Since the
Chicago Sun-Times laid off its entire photography department last week, the media group has sought to replace photojournalists with reporters trained in
“iPhone photography basics.” Neither group is too happy about the change.
“I’ve been doing this for the past five days now, and they’re lucky they’re not getting pictures of my thumb,” said Kathy Routliffe, a reporter with Pioneer Press (a subsidiary of the Sun-Times Media Group) at a protest Thursday morning demanding reinstatement of the 28 photographers. “I tell a story with words, but photojournalists tell the other half of the story with images. We’re used to working as a team.”
As the laid-off photographers picketed outside the newspaper’s office building in downtown Chicago, they were joined by dozens of
Sun-Times reporters and supporters from local unions, including
Chicago Teachers Union President Karen Lewis.
While picketers with cameras slung around their necks chanted, “They say cut back, we say fight back!” union leaders made the case that the paper was seeking to maximize its profits at the expense of both workers’ rights and quality journalism. “They had Pulitzer Prize-winning photographers, and they want to replace them with freelancers. They will continue to try to take more and more from you.

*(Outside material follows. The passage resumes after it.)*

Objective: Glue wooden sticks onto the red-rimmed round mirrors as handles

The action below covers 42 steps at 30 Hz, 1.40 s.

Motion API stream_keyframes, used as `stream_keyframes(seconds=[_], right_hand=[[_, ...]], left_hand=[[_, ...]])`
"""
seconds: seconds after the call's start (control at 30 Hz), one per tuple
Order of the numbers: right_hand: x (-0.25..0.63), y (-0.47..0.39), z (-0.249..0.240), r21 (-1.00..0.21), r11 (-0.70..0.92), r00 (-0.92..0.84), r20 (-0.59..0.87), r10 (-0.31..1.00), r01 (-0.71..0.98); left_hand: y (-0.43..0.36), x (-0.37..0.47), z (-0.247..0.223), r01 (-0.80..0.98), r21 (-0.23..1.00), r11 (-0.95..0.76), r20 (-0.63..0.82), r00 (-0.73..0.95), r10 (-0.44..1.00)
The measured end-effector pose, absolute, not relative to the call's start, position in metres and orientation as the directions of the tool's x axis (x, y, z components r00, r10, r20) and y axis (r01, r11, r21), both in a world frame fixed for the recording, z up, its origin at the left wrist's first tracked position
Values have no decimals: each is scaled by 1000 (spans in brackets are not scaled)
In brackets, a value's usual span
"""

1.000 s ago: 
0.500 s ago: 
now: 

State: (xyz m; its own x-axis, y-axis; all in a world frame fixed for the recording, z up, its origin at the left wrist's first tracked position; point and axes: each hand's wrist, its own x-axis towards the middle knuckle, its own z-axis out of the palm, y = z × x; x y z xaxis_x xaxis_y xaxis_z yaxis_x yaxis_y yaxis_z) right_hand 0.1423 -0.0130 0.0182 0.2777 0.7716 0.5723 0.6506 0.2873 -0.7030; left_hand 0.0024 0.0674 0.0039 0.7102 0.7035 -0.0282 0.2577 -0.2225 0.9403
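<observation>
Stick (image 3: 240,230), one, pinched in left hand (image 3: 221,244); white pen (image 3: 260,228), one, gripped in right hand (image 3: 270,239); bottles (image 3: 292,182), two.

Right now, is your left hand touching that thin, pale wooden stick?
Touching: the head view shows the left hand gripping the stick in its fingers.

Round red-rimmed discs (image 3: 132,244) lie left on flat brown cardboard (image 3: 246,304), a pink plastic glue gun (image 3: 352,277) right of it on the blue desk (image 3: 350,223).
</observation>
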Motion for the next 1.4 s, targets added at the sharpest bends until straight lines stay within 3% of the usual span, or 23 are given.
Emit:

But this newspaper will fold without the people who do the work,” Lewis said, drawing cheers from the crowd. (John White, a renowned photojournalist who joined the Sun-Times in 1978 and won a Pulitzer Prize in 1982, was among those laid off.)
The Chicago Newspaper Guild, which represents two-thirds of the laid-off journalists and organized the rally, has
filed an unfair labor practices complaint with the National Labor Relations Board over what it sees as bad-faith bargaining. The union has been in contract negotiations with the Sun-Times Media Group since August
2012, and had been told at the bargaining table that no further layoffs were planned, according to David Pollard, president of the guild.
On Monday,
20 guild members filed into the office of
Sun-Times publisher Timothy Knight to present him with a petition demanding that he join guild members at the negotiating table. Knight
declined to meet with the delegation, but the guild plans to continue pushing for talks with him to break the impasse over a new contract.
“We’ve been sitting down with the [Sun-Times Media Group’s] negotiating committee for a long time, and we’re not getting anywhere. In order to move forward, we need to talk to someone else,” Pollard told In These Times.
The photographers’ ordeal began on May 29, when they received an e-mail at 5 p.m. alerting them that they would be required to attend an all-staff meeting the next morning and should cancel any assignments they had planned to shoot. “We had never been gathered all together, so we were all wondering what was going on,” said Stephanie Dowell, who was a photographer at the Post-Tribune for 13 years and is also a member of the guild’s bargaining committee. “Then [Sun-Times editor in chief] Jim Kirk came in and read about four sentences saying they were eliminating the entire photo staff … Next they pointed us to our respective H.R. people, and that was it. We were shocked.”
Dowell says that she is encouraged by the support she’s received from both other journalists and other members of the labor movement in the past week. She marched Thursday morning along with her eleven-year-old son and eight-year-old daughter, who carried a sign reading, “I miss seeing my mom’s photos in the Sun-Times.”
Other Chicago journalists have reacted with alarm to the move.
Chicago Tribune columnist and former
Sun-Times employee Phil Rosenthal has created a
“Great iPhone News Photos in History” parody series to underscore the impact that photographers’ replacement by iPhones would have on the news business.
The
Sun-Times staff saw deep cuts under former CEO Jeremy Halbreich, and media observers were hopeful that its
purchase by new owners in 2011 would help staunch the bleeding. However, as the Poynter Institute
reported, current
Sun-Times publisher Timothy Knight also oversaw the termination of Newsday’s
20-person photography staff as that outlet’s publisher in
2008.
Upon his appointment as Sun-Times publisher, Knight said in a prepared statement that the group would deliver “essential and customized content” by “investing in cutting-edge technologies, new content portals and other strategic tools, and integrating them with traditional media assets.”
The Sun-Times Media Group has pointed to changing user demand from digital-savvy consumers as a rationale for the lay-offs. “The Sun-Times business is changing rapidly and our audiences are consistently seeking more video content with their news,” the company said in a statement last week.
Routliffe, who is also a member of the guild’s negotiating committee, doesn’t believe that these changes will benefit either producers or consumer of news. “The management on the 10th floor is in love with the latest shiny toys,” she told In These Times. “These are people who do not know the journalism business.”
She’s hopeful that with strong backing from the community, the guild can compel the Sun-Times’ publishers to the negotiating table. “But if we can’t get further at the negotiating table,” she says, “we’ll have to look at getting further on the streets.”